Task objective => Would you return, word for word, the lines of the data below from the line with "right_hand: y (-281" through the line with "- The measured", and no others?

-------- Source material

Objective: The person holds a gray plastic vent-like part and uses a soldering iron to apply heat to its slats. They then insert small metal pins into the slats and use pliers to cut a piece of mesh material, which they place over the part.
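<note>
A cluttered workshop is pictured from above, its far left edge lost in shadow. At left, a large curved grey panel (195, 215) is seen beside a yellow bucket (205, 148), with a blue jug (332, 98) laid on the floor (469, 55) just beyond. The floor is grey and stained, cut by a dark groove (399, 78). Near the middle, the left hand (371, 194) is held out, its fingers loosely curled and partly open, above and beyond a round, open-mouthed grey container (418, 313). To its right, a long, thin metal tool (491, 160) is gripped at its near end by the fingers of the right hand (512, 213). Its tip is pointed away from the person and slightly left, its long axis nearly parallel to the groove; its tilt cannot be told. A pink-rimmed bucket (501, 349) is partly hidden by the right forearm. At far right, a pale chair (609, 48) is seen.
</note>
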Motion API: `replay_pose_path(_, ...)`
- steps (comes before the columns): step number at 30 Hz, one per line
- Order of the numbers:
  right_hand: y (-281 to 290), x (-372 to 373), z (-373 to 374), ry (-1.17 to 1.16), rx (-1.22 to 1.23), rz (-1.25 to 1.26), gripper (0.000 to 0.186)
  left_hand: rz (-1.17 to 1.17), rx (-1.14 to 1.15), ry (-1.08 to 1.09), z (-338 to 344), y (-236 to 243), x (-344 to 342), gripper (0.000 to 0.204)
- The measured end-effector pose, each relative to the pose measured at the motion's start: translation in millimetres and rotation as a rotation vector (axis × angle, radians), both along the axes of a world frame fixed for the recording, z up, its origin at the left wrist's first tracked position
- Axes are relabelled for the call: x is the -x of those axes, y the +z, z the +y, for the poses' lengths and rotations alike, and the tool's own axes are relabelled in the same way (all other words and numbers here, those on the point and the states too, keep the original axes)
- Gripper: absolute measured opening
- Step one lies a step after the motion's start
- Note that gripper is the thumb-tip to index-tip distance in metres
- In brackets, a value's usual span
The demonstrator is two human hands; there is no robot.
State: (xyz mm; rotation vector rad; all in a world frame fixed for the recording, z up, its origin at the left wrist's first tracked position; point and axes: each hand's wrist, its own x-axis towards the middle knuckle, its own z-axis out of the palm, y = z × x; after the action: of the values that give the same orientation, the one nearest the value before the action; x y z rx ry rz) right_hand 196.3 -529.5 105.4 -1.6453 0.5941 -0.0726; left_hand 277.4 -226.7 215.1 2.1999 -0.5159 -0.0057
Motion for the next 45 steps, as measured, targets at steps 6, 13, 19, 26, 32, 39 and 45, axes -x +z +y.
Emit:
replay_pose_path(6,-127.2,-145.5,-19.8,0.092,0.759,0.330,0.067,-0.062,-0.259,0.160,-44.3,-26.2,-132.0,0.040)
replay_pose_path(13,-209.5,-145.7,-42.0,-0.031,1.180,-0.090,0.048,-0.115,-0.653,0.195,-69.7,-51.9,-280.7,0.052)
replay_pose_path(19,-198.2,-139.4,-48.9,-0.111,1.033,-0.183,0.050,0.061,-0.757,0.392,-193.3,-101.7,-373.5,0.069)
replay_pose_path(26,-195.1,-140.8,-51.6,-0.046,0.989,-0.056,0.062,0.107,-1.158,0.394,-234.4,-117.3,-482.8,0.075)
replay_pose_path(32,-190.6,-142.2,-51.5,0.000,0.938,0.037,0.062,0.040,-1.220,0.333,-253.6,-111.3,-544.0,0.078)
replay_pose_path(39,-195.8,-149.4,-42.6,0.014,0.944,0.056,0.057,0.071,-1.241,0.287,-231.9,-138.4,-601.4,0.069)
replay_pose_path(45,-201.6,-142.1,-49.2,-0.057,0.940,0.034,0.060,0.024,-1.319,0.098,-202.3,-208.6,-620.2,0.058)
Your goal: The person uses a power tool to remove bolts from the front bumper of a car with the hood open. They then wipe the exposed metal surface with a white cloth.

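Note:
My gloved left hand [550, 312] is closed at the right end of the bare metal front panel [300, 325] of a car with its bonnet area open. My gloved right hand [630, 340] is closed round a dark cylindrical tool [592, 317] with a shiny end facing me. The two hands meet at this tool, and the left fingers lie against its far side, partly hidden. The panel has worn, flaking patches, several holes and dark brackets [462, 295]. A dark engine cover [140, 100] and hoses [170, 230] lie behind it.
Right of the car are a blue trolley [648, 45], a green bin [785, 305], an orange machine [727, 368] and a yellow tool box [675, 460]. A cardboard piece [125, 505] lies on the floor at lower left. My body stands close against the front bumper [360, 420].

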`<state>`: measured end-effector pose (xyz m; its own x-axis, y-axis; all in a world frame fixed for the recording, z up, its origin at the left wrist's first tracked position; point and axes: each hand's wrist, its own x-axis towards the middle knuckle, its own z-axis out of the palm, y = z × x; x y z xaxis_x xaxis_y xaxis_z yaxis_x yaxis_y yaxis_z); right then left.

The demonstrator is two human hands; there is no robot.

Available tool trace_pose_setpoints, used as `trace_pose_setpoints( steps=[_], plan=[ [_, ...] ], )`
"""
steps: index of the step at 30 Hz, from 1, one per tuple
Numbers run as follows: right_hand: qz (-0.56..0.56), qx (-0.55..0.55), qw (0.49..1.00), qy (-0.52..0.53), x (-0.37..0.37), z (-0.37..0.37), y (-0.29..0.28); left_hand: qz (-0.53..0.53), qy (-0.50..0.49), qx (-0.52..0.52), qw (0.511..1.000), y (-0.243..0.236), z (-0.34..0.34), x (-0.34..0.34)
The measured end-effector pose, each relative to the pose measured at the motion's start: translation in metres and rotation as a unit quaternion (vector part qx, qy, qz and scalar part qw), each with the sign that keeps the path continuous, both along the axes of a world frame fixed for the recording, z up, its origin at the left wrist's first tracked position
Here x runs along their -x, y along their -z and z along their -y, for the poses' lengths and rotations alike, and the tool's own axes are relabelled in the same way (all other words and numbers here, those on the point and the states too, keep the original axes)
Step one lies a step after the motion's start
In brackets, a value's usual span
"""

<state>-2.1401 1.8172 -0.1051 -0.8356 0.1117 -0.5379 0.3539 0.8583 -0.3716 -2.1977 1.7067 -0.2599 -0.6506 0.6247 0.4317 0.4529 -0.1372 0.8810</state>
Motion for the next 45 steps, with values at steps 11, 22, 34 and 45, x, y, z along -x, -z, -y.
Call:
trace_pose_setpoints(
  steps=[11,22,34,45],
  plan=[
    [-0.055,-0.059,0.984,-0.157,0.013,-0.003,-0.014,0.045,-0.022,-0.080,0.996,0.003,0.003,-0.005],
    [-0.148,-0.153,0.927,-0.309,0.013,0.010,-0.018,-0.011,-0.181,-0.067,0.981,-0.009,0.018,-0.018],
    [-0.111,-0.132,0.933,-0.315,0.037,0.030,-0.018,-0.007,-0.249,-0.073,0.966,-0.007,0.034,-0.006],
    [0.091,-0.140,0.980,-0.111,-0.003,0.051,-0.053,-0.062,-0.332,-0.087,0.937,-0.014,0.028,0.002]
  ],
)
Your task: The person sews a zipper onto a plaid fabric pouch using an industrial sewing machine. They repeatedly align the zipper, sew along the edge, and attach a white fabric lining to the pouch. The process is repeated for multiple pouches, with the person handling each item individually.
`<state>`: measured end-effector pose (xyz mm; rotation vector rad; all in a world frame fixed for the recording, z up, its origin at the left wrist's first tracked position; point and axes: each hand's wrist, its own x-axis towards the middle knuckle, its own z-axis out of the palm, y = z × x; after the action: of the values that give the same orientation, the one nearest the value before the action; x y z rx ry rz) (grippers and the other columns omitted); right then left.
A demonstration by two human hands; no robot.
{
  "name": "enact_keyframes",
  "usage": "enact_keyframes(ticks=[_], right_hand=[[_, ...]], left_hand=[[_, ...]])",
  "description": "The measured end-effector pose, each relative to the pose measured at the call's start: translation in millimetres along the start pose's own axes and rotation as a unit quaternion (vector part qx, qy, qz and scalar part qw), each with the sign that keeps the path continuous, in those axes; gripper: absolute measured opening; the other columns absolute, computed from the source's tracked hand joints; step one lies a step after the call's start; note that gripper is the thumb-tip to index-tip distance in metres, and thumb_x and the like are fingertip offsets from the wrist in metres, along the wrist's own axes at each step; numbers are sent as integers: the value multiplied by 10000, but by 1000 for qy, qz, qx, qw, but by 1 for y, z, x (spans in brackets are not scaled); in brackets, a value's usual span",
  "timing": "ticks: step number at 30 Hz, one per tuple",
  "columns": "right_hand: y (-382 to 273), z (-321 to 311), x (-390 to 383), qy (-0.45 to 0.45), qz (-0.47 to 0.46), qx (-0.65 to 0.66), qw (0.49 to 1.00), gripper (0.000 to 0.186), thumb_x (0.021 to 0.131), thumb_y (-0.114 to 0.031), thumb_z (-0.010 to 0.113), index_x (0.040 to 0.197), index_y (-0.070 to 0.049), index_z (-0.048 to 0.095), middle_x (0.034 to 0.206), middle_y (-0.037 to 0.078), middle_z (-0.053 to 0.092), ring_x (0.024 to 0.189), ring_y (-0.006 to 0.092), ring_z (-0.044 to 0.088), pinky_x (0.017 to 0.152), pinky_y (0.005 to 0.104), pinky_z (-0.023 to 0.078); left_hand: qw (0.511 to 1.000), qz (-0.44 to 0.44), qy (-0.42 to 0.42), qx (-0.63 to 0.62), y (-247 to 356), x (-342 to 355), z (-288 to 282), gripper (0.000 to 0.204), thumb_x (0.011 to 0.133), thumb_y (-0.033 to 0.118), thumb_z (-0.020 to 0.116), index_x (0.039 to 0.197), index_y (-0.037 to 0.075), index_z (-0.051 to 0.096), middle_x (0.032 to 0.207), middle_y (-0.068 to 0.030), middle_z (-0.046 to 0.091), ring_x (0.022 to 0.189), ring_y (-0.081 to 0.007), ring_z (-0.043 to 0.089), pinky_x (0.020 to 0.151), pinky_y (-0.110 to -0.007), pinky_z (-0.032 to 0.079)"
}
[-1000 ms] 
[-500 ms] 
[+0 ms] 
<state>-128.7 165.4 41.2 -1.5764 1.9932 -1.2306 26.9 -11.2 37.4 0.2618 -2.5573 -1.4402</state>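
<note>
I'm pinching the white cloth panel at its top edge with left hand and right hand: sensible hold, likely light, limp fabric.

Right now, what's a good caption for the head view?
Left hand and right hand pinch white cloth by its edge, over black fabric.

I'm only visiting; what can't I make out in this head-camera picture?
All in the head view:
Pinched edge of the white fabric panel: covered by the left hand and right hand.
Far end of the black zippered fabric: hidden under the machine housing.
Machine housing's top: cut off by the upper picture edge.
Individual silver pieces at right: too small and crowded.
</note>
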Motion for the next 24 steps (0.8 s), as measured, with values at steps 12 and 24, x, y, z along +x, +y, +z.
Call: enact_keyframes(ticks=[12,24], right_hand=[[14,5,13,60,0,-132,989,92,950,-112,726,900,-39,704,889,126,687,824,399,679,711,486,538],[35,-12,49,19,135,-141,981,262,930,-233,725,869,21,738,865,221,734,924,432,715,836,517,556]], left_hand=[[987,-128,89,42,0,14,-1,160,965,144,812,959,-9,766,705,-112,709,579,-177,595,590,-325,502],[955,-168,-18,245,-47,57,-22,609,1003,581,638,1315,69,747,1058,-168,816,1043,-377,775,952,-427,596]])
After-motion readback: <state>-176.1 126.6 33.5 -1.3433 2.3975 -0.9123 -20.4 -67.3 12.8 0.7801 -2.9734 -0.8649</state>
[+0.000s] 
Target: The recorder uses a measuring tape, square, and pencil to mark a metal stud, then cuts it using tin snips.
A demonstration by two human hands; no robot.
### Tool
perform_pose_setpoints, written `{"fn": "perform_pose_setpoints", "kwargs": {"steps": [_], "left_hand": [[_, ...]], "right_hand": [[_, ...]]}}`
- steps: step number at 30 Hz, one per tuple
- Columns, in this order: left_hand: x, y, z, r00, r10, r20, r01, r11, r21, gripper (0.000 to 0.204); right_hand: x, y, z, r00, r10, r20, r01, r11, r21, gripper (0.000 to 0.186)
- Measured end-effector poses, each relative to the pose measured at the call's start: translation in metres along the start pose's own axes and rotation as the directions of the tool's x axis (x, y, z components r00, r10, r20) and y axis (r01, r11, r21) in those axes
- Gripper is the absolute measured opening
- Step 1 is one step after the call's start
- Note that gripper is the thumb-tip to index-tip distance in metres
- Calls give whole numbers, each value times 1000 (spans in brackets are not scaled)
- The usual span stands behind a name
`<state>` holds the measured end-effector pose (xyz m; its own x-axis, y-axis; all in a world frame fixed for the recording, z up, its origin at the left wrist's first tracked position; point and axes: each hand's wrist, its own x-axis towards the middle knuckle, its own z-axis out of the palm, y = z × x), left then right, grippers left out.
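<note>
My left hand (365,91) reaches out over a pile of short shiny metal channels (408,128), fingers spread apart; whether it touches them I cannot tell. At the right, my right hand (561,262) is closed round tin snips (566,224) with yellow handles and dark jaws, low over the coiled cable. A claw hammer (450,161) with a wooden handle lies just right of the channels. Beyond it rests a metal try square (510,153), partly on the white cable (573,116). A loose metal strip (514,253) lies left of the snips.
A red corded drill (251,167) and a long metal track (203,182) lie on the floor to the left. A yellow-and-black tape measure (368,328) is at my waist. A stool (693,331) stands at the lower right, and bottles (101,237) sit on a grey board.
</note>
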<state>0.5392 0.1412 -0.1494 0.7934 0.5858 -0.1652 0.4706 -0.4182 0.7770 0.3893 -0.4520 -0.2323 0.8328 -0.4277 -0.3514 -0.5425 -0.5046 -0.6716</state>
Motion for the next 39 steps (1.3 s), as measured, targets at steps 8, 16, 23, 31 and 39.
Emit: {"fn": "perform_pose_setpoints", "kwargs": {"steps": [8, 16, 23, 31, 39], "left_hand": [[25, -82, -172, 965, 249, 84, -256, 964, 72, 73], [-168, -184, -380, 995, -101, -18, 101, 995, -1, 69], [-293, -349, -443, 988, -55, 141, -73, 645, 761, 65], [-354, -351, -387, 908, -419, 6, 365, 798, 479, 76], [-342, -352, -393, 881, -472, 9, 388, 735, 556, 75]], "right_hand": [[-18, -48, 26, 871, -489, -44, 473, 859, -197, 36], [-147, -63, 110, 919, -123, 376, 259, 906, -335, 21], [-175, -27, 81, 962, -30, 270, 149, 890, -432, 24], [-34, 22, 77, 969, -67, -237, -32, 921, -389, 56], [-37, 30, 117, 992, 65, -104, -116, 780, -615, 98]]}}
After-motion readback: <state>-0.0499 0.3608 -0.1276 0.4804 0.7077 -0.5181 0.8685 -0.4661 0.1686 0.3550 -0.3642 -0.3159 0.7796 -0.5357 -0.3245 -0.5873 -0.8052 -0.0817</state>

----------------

Task result =>
  right_hand: y (-281 to 290), x (-372 to 373), z (-373 to 374), ry (-1.17 to 1.16), rx (-1.22 to 1.23), rz (-1.25 to 1.26), gripper (0.000 to 0.186)
  left_hand: rz (-1.17 to 1.17), rx (-1.14 to 1.15), ry (-1.08 to 1.09), z (-338 to 344), y (-236 to 243), x (-344 to 342), gripper (0.000 to 0.204)
- The measured end-effector pose, each relative to the pose measured at the motion's start: translation in millimetres and rotation as a rotation vector (axis × angle, radians), both along the axes of a world frame fixed for the recording, z up, its origin at the left wrist's first tracked position

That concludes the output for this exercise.